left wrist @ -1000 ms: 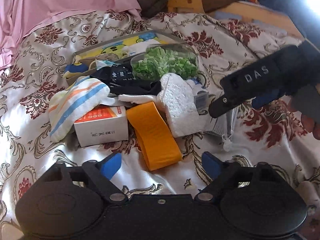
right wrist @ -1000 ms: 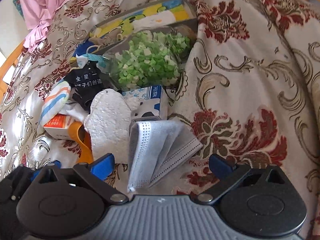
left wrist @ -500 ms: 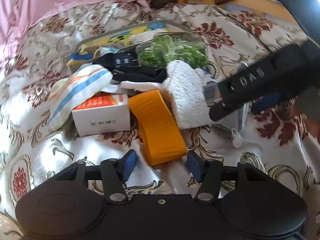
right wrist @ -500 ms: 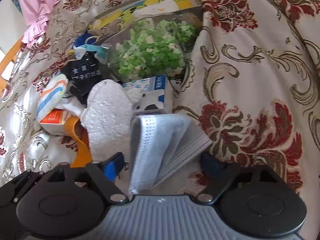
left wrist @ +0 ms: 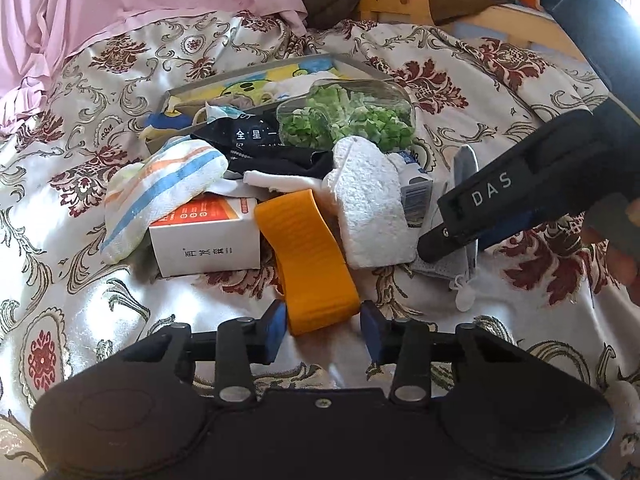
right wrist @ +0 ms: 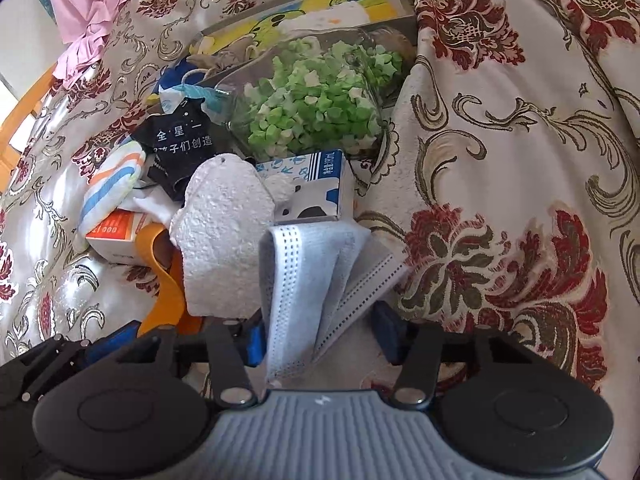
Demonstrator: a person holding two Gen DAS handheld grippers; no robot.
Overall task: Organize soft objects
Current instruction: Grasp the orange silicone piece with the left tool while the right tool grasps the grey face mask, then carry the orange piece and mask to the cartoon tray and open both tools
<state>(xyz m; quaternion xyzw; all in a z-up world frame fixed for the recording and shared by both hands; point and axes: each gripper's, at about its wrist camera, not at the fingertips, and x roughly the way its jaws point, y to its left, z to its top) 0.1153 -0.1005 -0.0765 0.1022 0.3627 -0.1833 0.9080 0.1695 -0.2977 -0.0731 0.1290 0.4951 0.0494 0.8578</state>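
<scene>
Soft objects are lying heaped on a patterned bedspread [left wrist: 460, 80]. Left gripper [left wrist: 323, 330] is closing around an orange band [left wrist: 308, 256], right gripper [right wrist: 318, 336] around a grey face mask [right wrist: 308, 276]; neither is pinching yet, both lining up lifts.

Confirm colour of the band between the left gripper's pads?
Orange band; clearest in the left wrist view.

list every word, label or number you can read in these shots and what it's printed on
"DAS": white letters on the black body of the right gripper, seen from the left wrist.
"全星一" and "子们创造": white print on the black cloth; the line's first character is hidden.
White and orange box: dark characters on its front and small white print on its orange top, too blurred to read.
Blue and white carton: blue characters, too blurred to read.
</scene>
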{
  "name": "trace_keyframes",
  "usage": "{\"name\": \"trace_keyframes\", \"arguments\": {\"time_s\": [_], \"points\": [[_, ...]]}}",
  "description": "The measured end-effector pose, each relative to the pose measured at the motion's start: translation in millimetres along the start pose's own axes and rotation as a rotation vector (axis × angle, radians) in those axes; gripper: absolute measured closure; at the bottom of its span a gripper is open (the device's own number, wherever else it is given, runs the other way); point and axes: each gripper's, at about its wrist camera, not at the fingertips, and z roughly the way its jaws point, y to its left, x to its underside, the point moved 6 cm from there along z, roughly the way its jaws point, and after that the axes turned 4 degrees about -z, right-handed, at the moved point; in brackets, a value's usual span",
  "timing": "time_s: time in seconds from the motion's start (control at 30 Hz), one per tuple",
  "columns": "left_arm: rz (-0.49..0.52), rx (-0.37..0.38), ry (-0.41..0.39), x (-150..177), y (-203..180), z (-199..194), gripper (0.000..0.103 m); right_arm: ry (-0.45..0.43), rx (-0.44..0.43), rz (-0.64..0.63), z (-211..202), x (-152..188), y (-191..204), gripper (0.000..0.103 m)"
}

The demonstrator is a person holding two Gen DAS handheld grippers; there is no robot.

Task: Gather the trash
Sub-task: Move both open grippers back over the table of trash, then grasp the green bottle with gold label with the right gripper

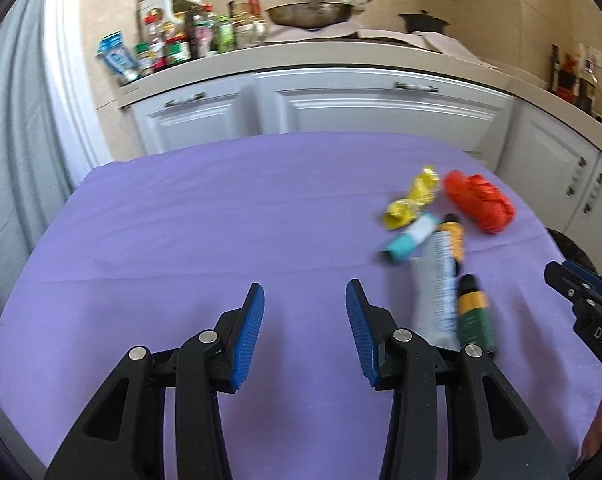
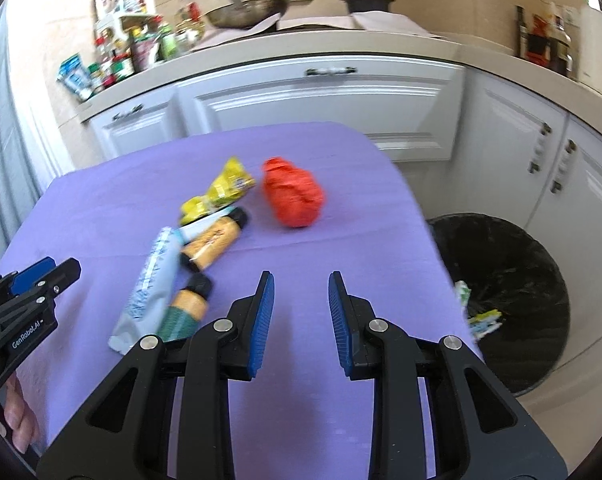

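Left claw [image 1: 305,330] parted, empty, right claw [image 2: 301,320] parted, empty, both over purple tabletop [image 1: 181,220], silver pouch [image 2: 147,292], two small bottles, yellow wrapper [image 2: 221,192], red wad [image 2: 293,196] beyond, black bin [image 2: 513,280] right of tabletop.

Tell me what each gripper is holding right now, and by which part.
Nothing is held. The left gripper and right gripper both stand open and empty above the purple tablecloth.
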Motion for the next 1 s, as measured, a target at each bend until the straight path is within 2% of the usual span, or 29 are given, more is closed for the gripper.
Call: {"name": "trace_keyframes", "arguments": {"time_s": [0.27,0.43,0.73,1.0], "points": [[-0.047,-0.056,0.011,7.1,47.5,7.3,0.060,0.031,-0.031,-0.061,9.8,-0.8,42.6,0.075],[-0.069,-0.068,0.021,9.7,63.5,11.1,0.060,0.050,-0.050,-0.086,15.5,0.4,62.0,0.075],[-0.082,-0.047,0.032,12.4,67.1,13.7,0.060,0.098,-0.053,-0.106,25.4,9.9,75.1,0.075],[-0.062,-0.022,0.030,12.6,49.6,12.6,0.056,0.137,-0.074,-0.092,28.0,17.5,71.3,0.080]]}}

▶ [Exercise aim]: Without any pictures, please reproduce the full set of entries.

▶ [Reply to the exercise]:
left wrist @ -1000 ms: 
right wrist @ -1000 ms: 
left wrist @ -500 ms: 
right wrist @ -500 ms: 
left wrist @ +0 ms: 
right wrist @ +0 ms: 
Demonstrator: a person holding two Gen DAS handheld grippers; no robot.
Overall task: Organize soft objects
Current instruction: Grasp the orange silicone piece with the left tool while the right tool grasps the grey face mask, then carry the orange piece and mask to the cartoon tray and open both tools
<state>(xyz m; quaternion xyzw; all in a z-up world frame fixed for the recording and shared by both hands; point and axes: each gripper's, at about its wrist camera, not at the fingertips, and x roughly the way its jaws point, y to its left, z to its top) 0.1153 -0.1005 -0.0765 0.1022 0.3627 -0.1833 0.9080 0.1695 -0.2977 -0.0731 0.1290 0.4951 0.0494 0.8578</state>
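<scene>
Soft objects are lying heaped on a patterned bedspread [left wrist: 460, 80]. Left gripper [left wrist: 323, 330] is closing around an orange band [left wrist: 308, 256], right gripper [right wrist: 318, 336] around a grey face mask [right wrist: 308, 276]; neither is pinching yet, both lining up lifts.

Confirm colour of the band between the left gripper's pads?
Orange band; clearest in the left wrist view.

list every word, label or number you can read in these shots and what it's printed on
"DAS": white letters on the black body of the right gripper, seen from the left wrist.
"全星一" and "子们创造": white print on the black cloth; the line's first character is hidden.
White and orange box: dark characters on its front and small white print on its orange top, too blurred to read.
Blue and white carton: blue characters, too blurred to read.
</scene>
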{
  "name": "trace_keyframes",
  "usage": "{\"name\": \"trace_keyframes\", \"arguments\": {\"time_s\": [_], \"points\": [[_, ...]]}}",
  "description": "The measured end-effector pose, each relative to the pose measured at the motion's start: translation in millimetres along the start pose's own axes and rotation as a rotation vector (axis × angle, radians) in those axes; gripper: absolute measured closure; at the bottom of its span a gripper is open (the device's own number, wherever else it is given, runs the other way); point and axes: each gripper's, at about its wrist camera, not at the fingertips, and z roughly the way its jaws point, y to its left, x to its underside, the point moved 6 cm from there along z, roughly the way its jaws point, and after that the axes turned 4 degrees about -z, right-handed, at the moved point; in brackets, a value's usual span",
  "timing": "time_s: time in seconds from the motion's start (control at 30 Hz), one per tuple",
  "columns": "left_arm: rz (-0.49..0.52), rx (-0.37..0.38), ry (-0.41..0.39), x (-150..177), y (-203..180), z (-199..194), gripper (0.000..0.103 m); right_arm: ry (-0.45..0.43), rx (-0.44..0.43), rz (-0.64..0.63), z (-211..202), x (-152..188), y (-191..204), gripper (0.000..0.103 m)"
}

The demonstrator is a person holding two Gen DAS handheld grippers; there is no robot.

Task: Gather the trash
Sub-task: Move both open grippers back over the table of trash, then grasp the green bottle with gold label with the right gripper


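Left claw [image 1: 305,330] parted, empty, right claw [image 2: 301,320] parted, empty, both over purple tabletop [image 1: 181,220], silver pouch [image 2: 147,292], two small bottles, yellow wrapper [image 2: 221,192], red wad [image 2: 293,196] beyond, black bin [image 2: 513,280] right of tabletop.

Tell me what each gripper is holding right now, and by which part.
Nothing is held. The left gripper and right gripper both stand open and empty above the purple tablecloth.
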Motion for the next 1 s, as measured, a target at each bend until the straight path is within 2% of the usual span, or 29 are given, more is closed for the gripper.
Call: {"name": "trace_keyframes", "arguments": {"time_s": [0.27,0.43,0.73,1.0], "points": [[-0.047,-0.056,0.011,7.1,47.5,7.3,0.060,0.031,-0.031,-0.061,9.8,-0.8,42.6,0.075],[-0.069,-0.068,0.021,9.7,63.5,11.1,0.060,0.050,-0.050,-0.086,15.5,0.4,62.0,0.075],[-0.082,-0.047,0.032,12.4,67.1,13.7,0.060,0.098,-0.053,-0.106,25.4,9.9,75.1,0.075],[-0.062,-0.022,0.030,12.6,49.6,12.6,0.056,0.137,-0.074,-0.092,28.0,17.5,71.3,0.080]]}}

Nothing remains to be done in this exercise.